It’s well known that norovirus is highly contagious, especially in long-term care facilities. But new research shows that it may be even more transmissible than previously thought.
A study published this month in Clinical Infectious Diseases showed that norovirus GII1 – the most common norovirus genogroup2 – is often present in the air at health care facilities during outbreaks of the virus. In vitro studies also suggest that the virus may be able to withstand aerosolization.3
The researchers took air samples from eight health care facilities around Quebec City, Canada, during active outbreaks of norovirus GII. Norovirus GII genomes were detected in six of those facilities. In patients showing symptoms, norovirus RNA was found in more than half of those patients’ rooms. It was also found in six of 16 hallways and in three of six nurses’ stations. 4
The results demonstrate how easily norovirus can be contracted, said Caroline Duchaine, PhD, a professor at Laval University and an author of the study. “It suggests that exposure may occur even when [health care] workers are not in the presence of virus-shedding patients,” said Duchaine.

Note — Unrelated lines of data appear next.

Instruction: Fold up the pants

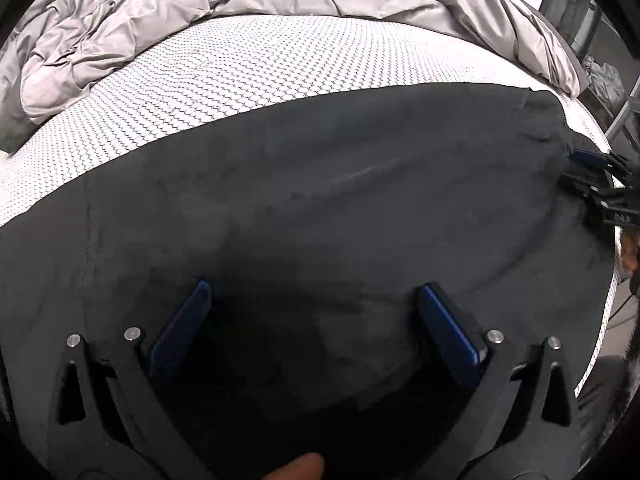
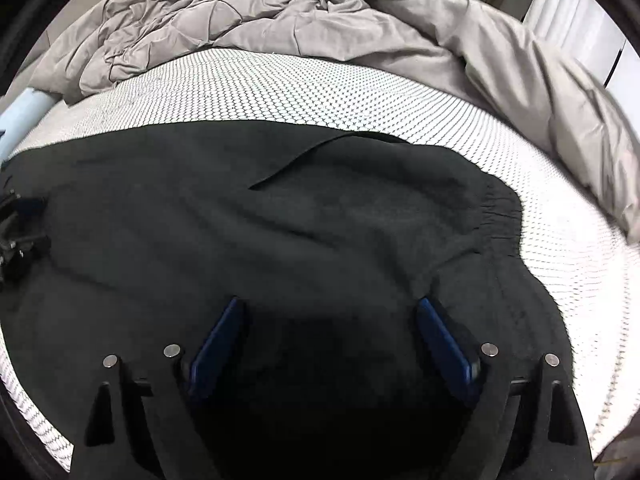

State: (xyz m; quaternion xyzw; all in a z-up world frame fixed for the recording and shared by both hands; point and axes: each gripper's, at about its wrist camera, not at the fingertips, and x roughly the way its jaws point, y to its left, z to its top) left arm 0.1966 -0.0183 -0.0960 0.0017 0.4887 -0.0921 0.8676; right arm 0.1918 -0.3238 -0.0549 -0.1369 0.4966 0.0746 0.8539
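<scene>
Lying flat across the honeycomb-patterned mattress (image 2: 320,88), the soft dark pants (image 2: 280,232) show a gathered elastic waistband at right; left tool (image 1: 314,292) and right tool (image 2: 330,306) hover released above, crumpled grey duvet (image 1: 132,28) behind

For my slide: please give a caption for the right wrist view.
Open right hand-held gripper over dark pants spread on a mattress.

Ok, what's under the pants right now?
The black pants lie spread on the white patterned mattress, which shows bare beyond them up to the grey comforter. Anything else beneath the pants is covered and can't be seen.
</scene>
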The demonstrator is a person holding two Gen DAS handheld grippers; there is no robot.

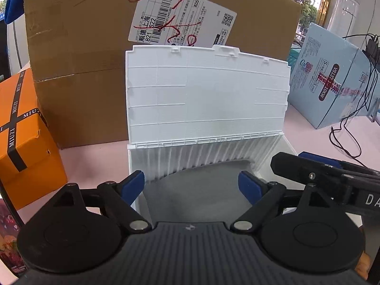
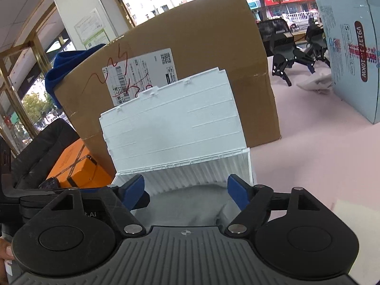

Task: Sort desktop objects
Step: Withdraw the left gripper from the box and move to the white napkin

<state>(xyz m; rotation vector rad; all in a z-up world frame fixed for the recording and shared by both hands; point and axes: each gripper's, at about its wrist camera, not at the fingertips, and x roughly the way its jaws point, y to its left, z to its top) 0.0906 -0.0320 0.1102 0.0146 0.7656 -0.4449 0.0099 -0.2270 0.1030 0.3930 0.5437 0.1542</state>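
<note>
While both tools are hovering over the white ribbed plastic storage box (image 1: 204, 156) with its hinged lid (image 1: 206, 95) standing upright, the step in hand is probably settling or fetching something inside it. The left tool (image 1: 191, 182) is hanging with its blue-padded fingers spread wide and gripping nothing; the right tool (image 2: 185, 188) is likewise gaping wide and empty, just beside the left one above the box's near edge. Inside the box, a grey cloth-like lining or item (image 2: 190, 204) is lying crumpled across the floor; what it is exactly cannot be told. To do this well, either tool should be coming down clear of the ribbed walls and closing on a raised fold of the grey material, while keeping off the lid so it is not knocked shut. Behind the box a large brown cardboard carton (image 1: 90, 59) is standing on the pink bench (image 2: 308, 154), with an orange ribboned box (image 1: 21, 128) to the box's left and a pale blue carton (image 1: 332, 80) to its right.
</note>
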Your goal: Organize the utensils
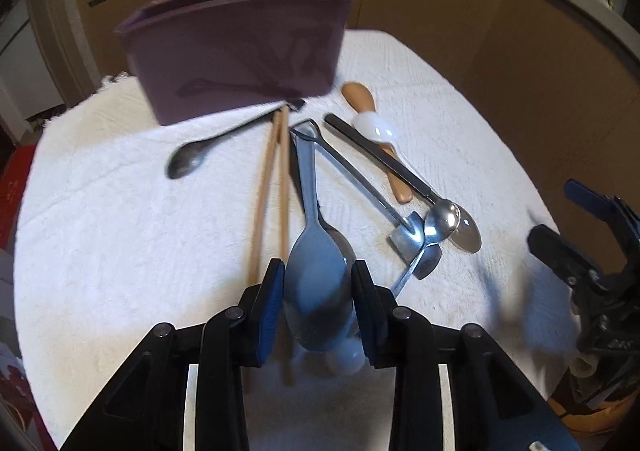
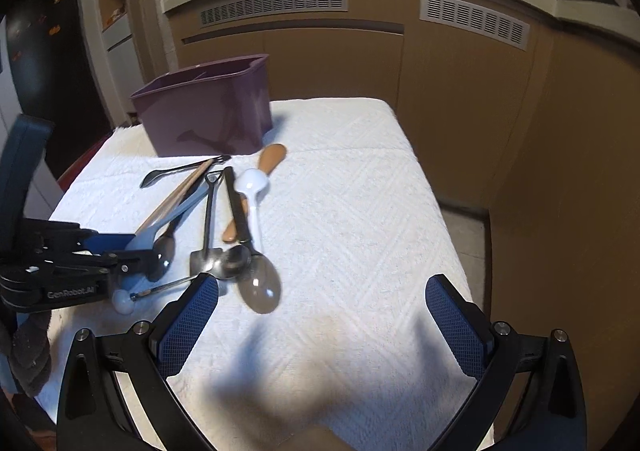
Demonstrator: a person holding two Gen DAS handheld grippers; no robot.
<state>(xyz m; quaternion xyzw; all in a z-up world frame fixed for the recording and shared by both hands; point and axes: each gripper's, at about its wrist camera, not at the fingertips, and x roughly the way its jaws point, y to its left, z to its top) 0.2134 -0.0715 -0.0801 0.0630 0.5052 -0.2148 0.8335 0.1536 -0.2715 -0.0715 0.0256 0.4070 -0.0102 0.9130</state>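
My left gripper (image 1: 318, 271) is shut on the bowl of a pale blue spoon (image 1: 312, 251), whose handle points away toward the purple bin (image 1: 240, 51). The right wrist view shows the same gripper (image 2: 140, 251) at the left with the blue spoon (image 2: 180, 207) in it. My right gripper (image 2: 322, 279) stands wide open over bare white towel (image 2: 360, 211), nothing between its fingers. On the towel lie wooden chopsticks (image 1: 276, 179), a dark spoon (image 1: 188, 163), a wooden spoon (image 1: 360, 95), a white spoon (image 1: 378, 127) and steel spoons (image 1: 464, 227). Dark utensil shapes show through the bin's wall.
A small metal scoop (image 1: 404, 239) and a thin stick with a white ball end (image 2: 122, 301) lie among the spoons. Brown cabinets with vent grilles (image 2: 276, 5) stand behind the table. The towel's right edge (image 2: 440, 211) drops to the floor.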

Norovirus Seems to Survive Aerolization
The study also evaluated whether norovirus can stay intact when subjected to the stresses of aerosolization, as happens when patients vomit or cough, or when a toilet is flushed. Because norovirus GII is difficult to culture, a similar virus (the murine norovirus MNV-1) was used instead.

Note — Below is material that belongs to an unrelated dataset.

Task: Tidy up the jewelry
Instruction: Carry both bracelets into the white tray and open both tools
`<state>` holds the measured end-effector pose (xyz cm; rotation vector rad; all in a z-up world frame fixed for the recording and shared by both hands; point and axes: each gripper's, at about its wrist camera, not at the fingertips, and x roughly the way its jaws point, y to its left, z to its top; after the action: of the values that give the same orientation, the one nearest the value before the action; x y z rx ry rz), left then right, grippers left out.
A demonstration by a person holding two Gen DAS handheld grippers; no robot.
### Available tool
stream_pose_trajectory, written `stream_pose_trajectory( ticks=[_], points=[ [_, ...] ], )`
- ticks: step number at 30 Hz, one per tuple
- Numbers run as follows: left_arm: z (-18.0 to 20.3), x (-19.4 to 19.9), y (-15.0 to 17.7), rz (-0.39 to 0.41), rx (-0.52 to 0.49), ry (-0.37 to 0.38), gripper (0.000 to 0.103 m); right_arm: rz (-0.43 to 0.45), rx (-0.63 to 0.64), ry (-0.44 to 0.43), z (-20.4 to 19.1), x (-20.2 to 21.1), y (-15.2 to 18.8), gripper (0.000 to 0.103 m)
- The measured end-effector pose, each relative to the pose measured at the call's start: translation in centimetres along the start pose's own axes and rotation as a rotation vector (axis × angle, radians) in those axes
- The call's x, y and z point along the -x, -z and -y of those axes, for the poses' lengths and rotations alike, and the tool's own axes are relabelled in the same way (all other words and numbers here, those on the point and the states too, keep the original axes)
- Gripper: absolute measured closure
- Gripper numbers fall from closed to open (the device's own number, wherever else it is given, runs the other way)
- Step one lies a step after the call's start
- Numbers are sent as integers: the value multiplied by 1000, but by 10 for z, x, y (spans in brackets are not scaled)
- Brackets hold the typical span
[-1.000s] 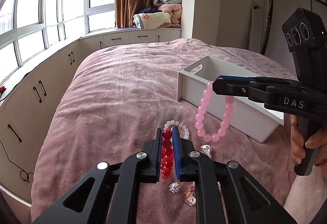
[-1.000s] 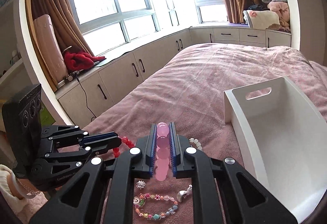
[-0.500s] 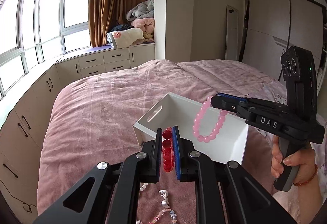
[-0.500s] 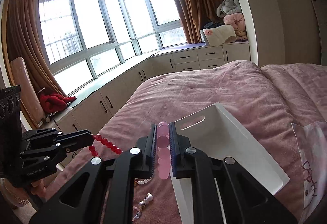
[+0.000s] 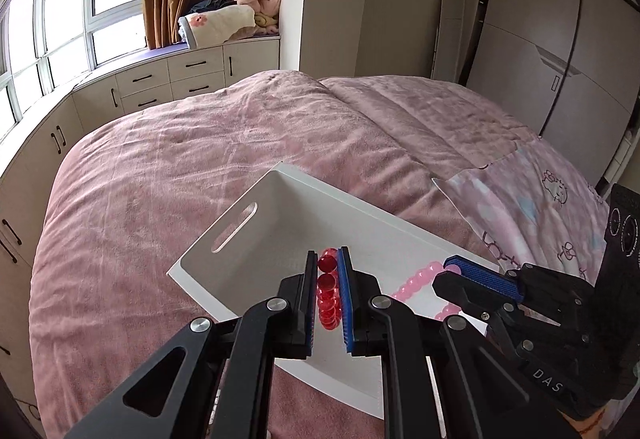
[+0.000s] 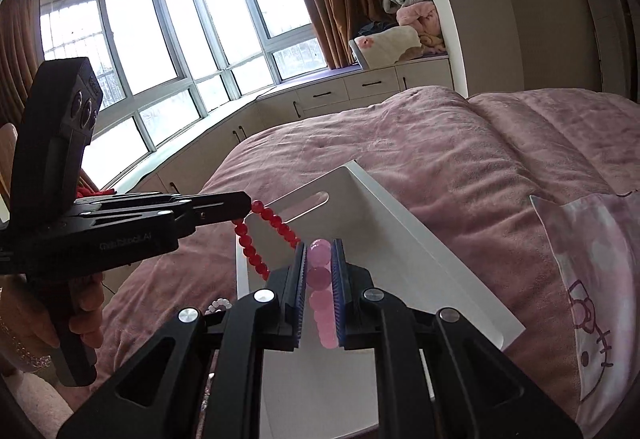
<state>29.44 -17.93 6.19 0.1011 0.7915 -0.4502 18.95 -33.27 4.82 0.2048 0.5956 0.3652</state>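
My left gripper (image 5: 327,259) is shut on a red bead bracelet (image 5: 327,295) and holds it above the white box (image 5: 280,215) on the pink bed. The same bracelet (image 6: 266,235) hangs from the left gripper (image 6: 248,205) in the right wrist view, over the box's near left corner. My right gripper (image 6: 319,249) is shut on a pink bead bracelet (image 6: 320,295) above the inside of the white box (image 6: 384,235). In the left wrist view the pink bracelet (image 5: 416,287) hangs from the right gripper (image 5: 450,267) over the box's right part.
A white bead bracelet (image 6: 219,305) lies on the pink bedspread (image 5: 200,159) left of the box. A Hello Kitty pillow (image 6: 588,279) lies to the right. Cabinets (image 5: 168,79) and windows run along the bed's left and far sides.
Both grippers have moved forward and to the right with their bracelets, from above the loose jewelry on the bedspread to above the white box. Both stay shut.
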Motion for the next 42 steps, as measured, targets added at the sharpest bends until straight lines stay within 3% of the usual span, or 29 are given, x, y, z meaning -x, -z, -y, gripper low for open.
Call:
stream_pose_trajectory(
  ticks=[4,10,15,17,19,21,23,25,27,30,32,34,37,42],
  points=[
    [-2,-32,-7,-47,4,-27,88,-36,47,31,-7,-12,5,90],
    [-11,-61,-10,-45,-11,-76,87,-95,98,76,-19,-29,13,90],
    [-27,-72,-5,-50,53,-72,86,-129,140,111,-23,-42,20,90],
    [-33,-68,-2,-32,76,-56,82,-117,129,111,-21,-41,19,89],
    [-39,-61,1,-10,82,-54,71,-97,105,100,-17,-36,16,89],
    [-43,-48,3,26,73,-62,60,-78,77,86,-13,-32,15,81],
    [-50,-31,5,64,75,-68,53,-41,61,80,-12,-26,13,57],
    [-57,-9,7,111,82,-99,39,0,43,59,-14,-19,13,45],
    [-66,18,10,163,88,-126,22,31,16,9,-16,-13,12,45],
    [-77,61,17,233,97,-148,11,89,-10,-49,-24,-4,11,39],
    [-84,88,24,266,100,-171,10,123,-8,-80,-34,2,11,25],
    [-89,113,34,273,87,-221,9,148,2,-120,-46,8,12,18],
    [-92,148,57,285,62,-301,8,144,58,-183,-69,11,18,16],
    [-104,187,107,269,95,-370,6,100,218,-180,-116,7,38,19]
  ],
)
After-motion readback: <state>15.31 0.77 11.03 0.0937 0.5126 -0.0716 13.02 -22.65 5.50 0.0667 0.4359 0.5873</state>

After aerosolizing the virus in an aerosol chamber, researchers found that the concentration of the virus was not altered significantly.

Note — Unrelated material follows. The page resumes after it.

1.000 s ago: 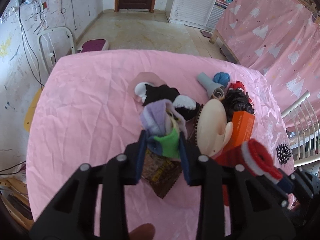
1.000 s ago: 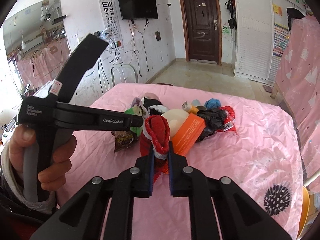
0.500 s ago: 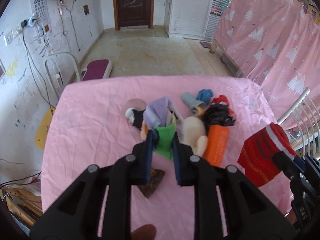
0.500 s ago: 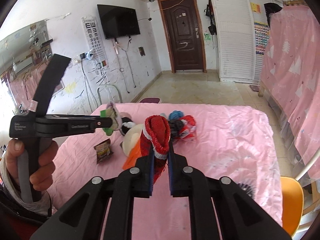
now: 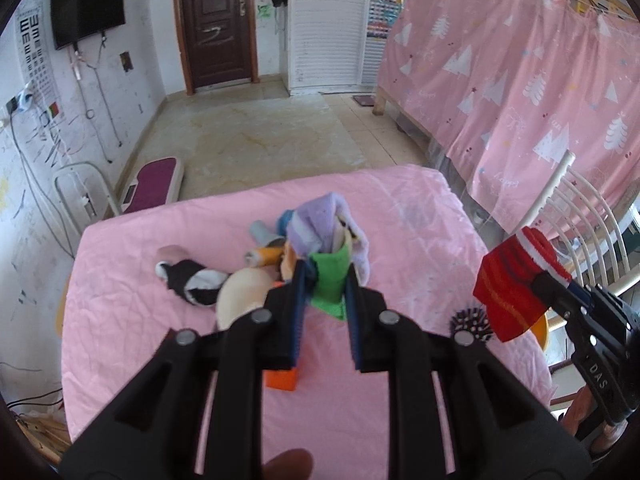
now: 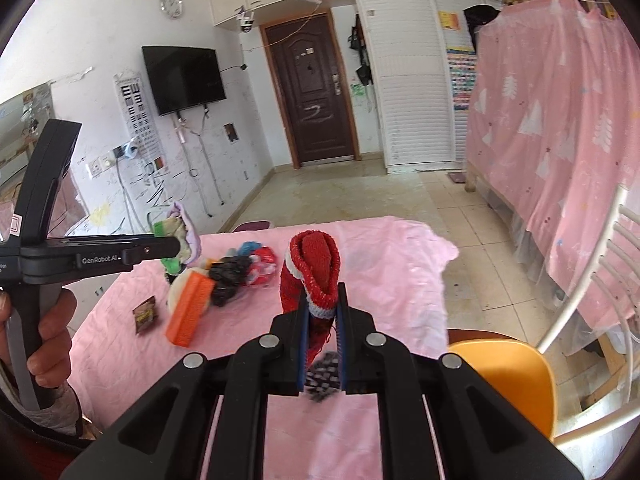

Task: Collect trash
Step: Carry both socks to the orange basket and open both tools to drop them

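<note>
My left gripper (image 5: 325, 276) is shut on a bundle of purple and green socks (image 5: 330, 240), held high above the pink table (image 5: 140, 320); it also shows in the right wrist view (image 6: 176, 236). My right gripper (image 6: 322, 312) is shut on a red sock (image 6: 312, 272) with a white cuff, lifted over the table's right side; it shows in the left wrist view too (image 5: 516, 288). On the table lie an orange box (image 6: 190, 312), a black plastic bag (image 6: 228, 276), a brown wrapper (image 6: 145, 314) and a black-and-white sock (image 5: 192, 282).
A cream round object (image 5: 240, 296) and a grey roll (image 5: 262, 232) lie in the pile. A spiky black-and-white ball (image 5: 470, 320) sits near the table's right edge. An orange chair (image 6: 504, 372) and a white chair back (image 6: 592, 280) stand to the right.
Both grippers have risen and pulled back from the pile with their socks. The views now look down from higher and farther to the right.
</note>
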Tool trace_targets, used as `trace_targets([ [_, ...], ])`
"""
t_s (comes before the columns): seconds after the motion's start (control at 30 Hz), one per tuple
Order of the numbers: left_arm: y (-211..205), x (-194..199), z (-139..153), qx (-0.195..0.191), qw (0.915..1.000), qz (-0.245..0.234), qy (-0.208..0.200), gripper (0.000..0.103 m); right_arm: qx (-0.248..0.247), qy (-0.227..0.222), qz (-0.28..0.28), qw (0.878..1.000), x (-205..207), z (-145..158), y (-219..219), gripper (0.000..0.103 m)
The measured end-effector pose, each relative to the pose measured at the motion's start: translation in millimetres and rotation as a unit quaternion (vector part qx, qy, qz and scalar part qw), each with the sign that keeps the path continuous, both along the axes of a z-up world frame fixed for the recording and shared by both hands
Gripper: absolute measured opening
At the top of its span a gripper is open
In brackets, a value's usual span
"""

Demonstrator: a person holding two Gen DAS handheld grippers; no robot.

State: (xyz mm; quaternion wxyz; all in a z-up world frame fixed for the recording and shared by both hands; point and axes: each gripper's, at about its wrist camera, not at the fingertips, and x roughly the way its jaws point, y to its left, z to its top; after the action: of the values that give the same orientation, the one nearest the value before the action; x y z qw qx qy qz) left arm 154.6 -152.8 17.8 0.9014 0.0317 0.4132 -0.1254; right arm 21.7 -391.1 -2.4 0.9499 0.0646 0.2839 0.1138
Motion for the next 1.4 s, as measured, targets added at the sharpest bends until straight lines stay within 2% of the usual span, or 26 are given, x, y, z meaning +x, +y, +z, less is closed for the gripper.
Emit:
trace_targets([
  [0.27,-62.9,-10.9,3.3,0.003,0.9981,-0.060,-0.015,0.017,-0.008,-0.010,-0.052,0.999,-16.9,-3.8,-63.1,0.001],
  [0.47,-120.9,-25.4,5.4,0.001,0.9905,-0.133,-0.034,0.017,-0.015,-0.007,-0.091,0.996,-29.0,-14.2,-100.7,0.001],
  [0.73,-189.9,-35.4,-5.9,-0.019,0.9776,-0.209,-0.015,0.017,-0.013,0.010,-0.127,0.992,-36.7,-36.1,-143.1,0.001],
  [1.03,-240.9,-44.5,-21.8,-0.004,0.9689,-0.247,0.006,0.017,0.007,0.028,-0.140,0.990,-38.5,-60.3,-167.9,0.001],
  [1.07,-243.6,-44.5,-23.0,-0.005,0.9680,-0.251,0.009,0.018,0.011,0.031,-0.142,0.989,-37.7,-63.4,-170.9,0.001],
  [1.17,-252.3,-44.7,-25.7,-0.006,0.9657,-0.259,0.017,0.038,0.022,0.041,-0.146,0.988,-35.5,-70.9,-177.9,0.002],
  [1.4,-250.0,-44.0,-26.1,-0.002,0.9659,-0.258,0.021,0.042,0.029,0.048,-0.143,0.988,-32.1,-76.6,-179.6,0.006],
])
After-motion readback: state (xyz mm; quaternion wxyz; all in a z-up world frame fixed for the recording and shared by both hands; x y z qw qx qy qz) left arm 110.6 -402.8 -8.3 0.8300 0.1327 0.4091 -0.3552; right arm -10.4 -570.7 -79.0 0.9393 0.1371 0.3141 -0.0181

“This model suggests that norovirus remains infectious during its journey in the aerosol state,” said Duchaine.
The results of the study may be especially important for physicians who work in long-term care facilities like nursing homes, which have unique characteristics that make norovirus transmission more likely.
“There’s a high level of contact between residents and professionals who are providing care for them,” said Benjamin Lopman, PhD, an epidemiologist with the Centers for Disease Control and Prevention (CDC) in Atlanta. “Also, because many people in nursing homes may have mental disabilities, they may also have compromised hygiene. Norovirus can be very difficult to control with those kinds of populations.”
Figures from the CDC show that 80% of all nonfoodborne norovirus outbreaks in the United States from 2009 to 2012 occurred in long-term care facilities.
Are Existing Precautions Enough?
To control and prevent norovirus outbreaks, Lopman said, physicians who work in nursing home settings should implement the CDC’s current recommendations, which include thorough hand washing with soap and water (for at least 20 seconds) and limiting bare-hand contact with foods that are ready to eat. Patients infected with norovirus should also be isolated during the acute phase of their illness and for up to 72 hours afterward.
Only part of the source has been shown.